YOUR GOAL = Nothing outside the range is wanted. Repeat exactly the lines below from the one with "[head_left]" through the one with "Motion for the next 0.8".

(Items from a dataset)

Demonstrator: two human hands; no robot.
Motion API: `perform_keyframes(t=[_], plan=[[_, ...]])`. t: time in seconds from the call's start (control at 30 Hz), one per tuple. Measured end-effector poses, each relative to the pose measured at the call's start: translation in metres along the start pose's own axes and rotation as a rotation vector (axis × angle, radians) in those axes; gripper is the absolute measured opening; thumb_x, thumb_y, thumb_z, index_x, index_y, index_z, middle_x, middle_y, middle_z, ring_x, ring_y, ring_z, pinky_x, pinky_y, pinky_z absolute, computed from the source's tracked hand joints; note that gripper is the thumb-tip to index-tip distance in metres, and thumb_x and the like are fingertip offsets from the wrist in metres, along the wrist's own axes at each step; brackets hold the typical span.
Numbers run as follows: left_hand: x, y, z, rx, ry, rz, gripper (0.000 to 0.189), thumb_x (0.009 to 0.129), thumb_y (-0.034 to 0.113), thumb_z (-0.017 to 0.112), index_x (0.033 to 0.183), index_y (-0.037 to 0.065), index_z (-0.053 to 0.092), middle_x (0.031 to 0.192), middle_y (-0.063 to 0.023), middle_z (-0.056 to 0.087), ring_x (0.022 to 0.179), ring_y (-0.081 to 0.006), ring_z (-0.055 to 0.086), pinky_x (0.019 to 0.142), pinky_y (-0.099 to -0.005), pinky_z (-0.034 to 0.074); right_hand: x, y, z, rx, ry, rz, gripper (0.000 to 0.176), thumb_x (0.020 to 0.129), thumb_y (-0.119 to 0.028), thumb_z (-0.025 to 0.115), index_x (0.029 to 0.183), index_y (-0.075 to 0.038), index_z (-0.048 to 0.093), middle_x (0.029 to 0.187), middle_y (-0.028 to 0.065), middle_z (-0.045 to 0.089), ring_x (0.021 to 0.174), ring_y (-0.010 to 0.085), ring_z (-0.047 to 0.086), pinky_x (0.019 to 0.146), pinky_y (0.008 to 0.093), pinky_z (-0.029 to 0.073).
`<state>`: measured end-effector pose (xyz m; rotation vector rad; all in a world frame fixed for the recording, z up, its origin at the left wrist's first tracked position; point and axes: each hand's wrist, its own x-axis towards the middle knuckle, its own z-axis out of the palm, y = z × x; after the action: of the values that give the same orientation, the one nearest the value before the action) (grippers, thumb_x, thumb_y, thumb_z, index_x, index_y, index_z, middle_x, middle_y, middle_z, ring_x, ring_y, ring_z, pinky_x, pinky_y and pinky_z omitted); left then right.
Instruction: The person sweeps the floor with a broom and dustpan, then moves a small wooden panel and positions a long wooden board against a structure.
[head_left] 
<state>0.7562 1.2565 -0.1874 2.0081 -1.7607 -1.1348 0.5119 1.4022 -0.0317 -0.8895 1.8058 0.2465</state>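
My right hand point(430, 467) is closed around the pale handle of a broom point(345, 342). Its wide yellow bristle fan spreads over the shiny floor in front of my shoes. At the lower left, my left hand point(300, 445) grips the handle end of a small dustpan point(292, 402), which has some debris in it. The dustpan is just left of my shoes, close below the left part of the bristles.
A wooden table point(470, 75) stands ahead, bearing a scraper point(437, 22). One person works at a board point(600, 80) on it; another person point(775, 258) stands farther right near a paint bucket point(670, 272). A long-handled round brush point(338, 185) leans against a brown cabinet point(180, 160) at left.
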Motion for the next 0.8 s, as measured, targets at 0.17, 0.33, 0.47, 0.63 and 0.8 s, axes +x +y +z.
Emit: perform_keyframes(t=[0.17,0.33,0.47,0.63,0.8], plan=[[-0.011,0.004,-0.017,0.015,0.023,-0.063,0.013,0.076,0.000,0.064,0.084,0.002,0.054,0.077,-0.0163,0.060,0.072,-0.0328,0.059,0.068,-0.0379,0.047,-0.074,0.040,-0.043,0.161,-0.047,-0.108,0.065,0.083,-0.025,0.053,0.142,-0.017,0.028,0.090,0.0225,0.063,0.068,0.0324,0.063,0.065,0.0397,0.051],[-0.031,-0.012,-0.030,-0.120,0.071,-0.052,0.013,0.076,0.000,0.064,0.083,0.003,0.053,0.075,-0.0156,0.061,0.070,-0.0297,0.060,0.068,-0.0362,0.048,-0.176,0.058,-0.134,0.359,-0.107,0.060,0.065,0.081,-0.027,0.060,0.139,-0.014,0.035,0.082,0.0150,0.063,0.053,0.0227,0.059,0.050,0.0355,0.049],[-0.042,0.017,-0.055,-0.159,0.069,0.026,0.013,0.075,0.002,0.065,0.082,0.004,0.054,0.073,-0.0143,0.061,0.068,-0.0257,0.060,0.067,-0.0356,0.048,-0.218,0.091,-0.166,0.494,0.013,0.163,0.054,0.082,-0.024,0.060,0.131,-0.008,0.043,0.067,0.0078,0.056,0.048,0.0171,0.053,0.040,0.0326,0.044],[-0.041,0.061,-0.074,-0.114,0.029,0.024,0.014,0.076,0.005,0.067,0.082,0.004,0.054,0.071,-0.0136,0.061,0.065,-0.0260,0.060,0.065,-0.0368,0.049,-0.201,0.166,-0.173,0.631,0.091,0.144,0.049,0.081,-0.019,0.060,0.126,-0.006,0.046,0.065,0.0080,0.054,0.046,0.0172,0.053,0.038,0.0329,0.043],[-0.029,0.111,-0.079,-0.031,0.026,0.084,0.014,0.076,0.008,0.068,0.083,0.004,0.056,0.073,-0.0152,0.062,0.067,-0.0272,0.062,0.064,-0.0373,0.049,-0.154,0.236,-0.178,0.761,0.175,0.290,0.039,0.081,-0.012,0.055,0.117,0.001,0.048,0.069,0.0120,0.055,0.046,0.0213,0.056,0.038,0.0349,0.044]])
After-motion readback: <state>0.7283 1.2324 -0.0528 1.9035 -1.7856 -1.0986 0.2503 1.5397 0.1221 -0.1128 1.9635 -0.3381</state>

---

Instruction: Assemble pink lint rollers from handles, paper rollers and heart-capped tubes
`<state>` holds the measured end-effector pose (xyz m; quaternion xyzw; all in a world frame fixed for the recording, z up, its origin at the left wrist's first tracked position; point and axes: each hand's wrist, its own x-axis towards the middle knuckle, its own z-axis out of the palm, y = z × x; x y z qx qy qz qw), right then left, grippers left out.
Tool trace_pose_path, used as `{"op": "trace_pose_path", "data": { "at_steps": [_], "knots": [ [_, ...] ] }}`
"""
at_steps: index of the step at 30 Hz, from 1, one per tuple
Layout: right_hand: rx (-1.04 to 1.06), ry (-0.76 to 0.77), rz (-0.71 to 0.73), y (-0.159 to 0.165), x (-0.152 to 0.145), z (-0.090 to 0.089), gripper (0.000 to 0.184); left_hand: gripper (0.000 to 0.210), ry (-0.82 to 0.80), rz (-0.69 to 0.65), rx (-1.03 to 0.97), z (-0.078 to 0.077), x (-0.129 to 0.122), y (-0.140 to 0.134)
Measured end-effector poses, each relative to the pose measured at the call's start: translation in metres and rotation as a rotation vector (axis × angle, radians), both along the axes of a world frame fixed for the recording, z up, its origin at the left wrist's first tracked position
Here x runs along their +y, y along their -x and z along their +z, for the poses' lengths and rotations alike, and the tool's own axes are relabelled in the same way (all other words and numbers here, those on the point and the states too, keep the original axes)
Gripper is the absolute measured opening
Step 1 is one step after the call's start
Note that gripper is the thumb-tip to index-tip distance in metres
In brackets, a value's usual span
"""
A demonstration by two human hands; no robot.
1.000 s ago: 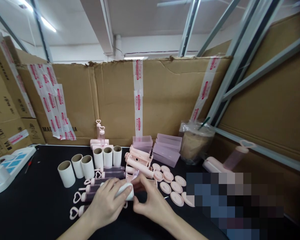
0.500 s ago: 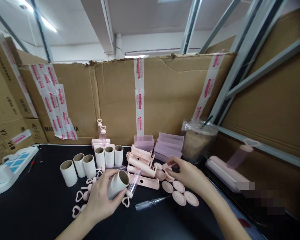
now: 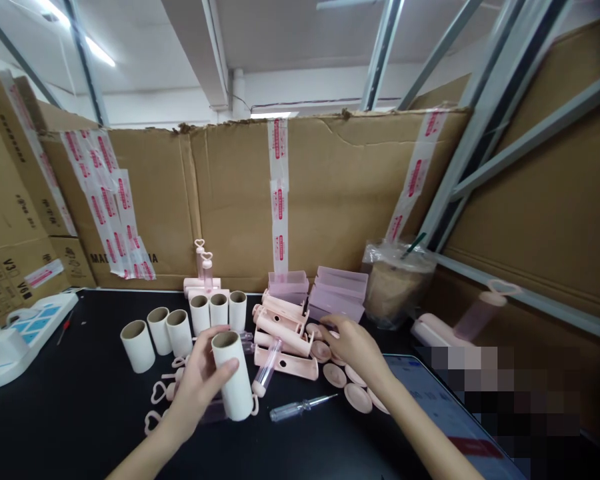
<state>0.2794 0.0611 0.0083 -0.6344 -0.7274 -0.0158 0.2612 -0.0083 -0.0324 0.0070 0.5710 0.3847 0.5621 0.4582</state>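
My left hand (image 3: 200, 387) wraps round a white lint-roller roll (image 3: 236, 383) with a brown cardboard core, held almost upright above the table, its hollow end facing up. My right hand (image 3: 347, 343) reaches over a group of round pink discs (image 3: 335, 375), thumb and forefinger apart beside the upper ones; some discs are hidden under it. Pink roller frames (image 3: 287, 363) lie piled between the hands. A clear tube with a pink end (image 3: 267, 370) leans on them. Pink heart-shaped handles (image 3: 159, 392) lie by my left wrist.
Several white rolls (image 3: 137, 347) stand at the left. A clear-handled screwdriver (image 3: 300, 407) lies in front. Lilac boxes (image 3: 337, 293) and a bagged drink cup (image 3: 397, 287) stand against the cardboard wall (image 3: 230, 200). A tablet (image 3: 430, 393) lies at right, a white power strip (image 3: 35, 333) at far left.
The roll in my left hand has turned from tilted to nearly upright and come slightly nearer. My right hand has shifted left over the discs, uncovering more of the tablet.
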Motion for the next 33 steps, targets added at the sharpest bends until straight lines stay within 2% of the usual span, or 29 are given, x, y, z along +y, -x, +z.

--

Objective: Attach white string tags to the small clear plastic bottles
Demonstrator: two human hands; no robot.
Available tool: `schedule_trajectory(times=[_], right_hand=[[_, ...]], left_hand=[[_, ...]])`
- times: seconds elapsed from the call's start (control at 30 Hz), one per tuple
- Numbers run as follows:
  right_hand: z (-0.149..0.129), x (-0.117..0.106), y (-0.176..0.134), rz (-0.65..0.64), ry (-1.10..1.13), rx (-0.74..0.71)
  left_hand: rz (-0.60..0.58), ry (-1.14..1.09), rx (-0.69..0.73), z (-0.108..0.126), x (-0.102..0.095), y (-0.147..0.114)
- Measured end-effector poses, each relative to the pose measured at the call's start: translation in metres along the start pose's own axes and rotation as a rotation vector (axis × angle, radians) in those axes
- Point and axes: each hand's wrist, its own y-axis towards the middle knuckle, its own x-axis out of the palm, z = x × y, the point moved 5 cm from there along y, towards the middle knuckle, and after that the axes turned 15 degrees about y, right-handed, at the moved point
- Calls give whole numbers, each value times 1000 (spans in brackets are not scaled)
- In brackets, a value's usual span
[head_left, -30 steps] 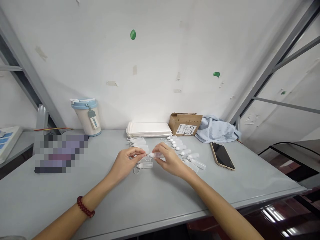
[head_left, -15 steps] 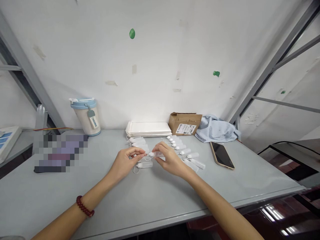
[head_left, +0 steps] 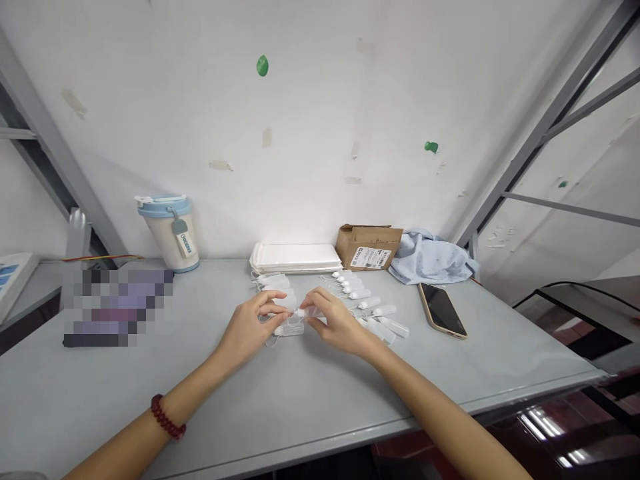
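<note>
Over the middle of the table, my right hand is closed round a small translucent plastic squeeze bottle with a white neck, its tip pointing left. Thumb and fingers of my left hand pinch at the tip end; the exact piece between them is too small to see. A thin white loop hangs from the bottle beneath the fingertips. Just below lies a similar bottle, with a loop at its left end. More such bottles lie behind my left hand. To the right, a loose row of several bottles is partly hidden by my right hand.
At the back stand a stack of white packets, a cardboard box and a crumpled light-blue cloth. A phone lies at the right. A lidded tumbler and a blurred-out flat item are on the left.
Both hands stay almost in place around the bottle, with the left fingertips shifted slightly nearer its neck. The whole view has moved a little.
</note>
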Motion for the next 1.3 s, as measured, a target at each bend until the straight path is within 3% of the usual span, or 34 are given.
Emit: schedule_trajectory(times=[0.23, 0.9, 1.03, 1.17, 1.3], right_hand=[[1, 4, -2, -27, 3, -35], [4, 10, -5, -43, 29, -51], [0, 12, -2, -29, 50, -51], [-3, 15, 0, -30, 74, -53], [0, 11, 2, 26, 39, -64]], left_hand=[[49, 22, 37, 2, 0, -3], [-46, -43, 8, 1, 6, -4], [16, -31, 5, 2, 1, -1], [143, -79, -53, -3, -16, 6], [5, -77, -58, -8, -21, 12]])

YOUR RESPONSE =
[head_left] 
<state>0.7562 1.2565 -0.1874 2.0081 -1.7607 -1.1348 0.5119 1.4022 -0.0317 -0.8895 1.8058 0.2465</state>
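My right hand point(430, 467) is closed around the pale handle of a broom point(345, 342). Its wide yellow bristle fan spreads over the shiny floor in front of my shoes. At the lower left, my left hand point(300, 445) grips the handle end of a small dustpan point(292, 402), which has some debris in it. The dustpan is just left of my shoes, close below the left part of the bristles.
A wooden table point(470, 75) stands ahead, bearing a scraper point(437, 22). One person works at a board point(600, 80) on it; another person point(775, 258) stands farther right near a paint bucket point(670, 272). A long-handled round brush point(338, 185) leans against a brown cabinet point(180, 160) at left.
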Motion for the next 0.8 s, as measured, targets at 0.17, 0.33, 0.47, 0.63 and 0.8 s, axes +x +y +z.

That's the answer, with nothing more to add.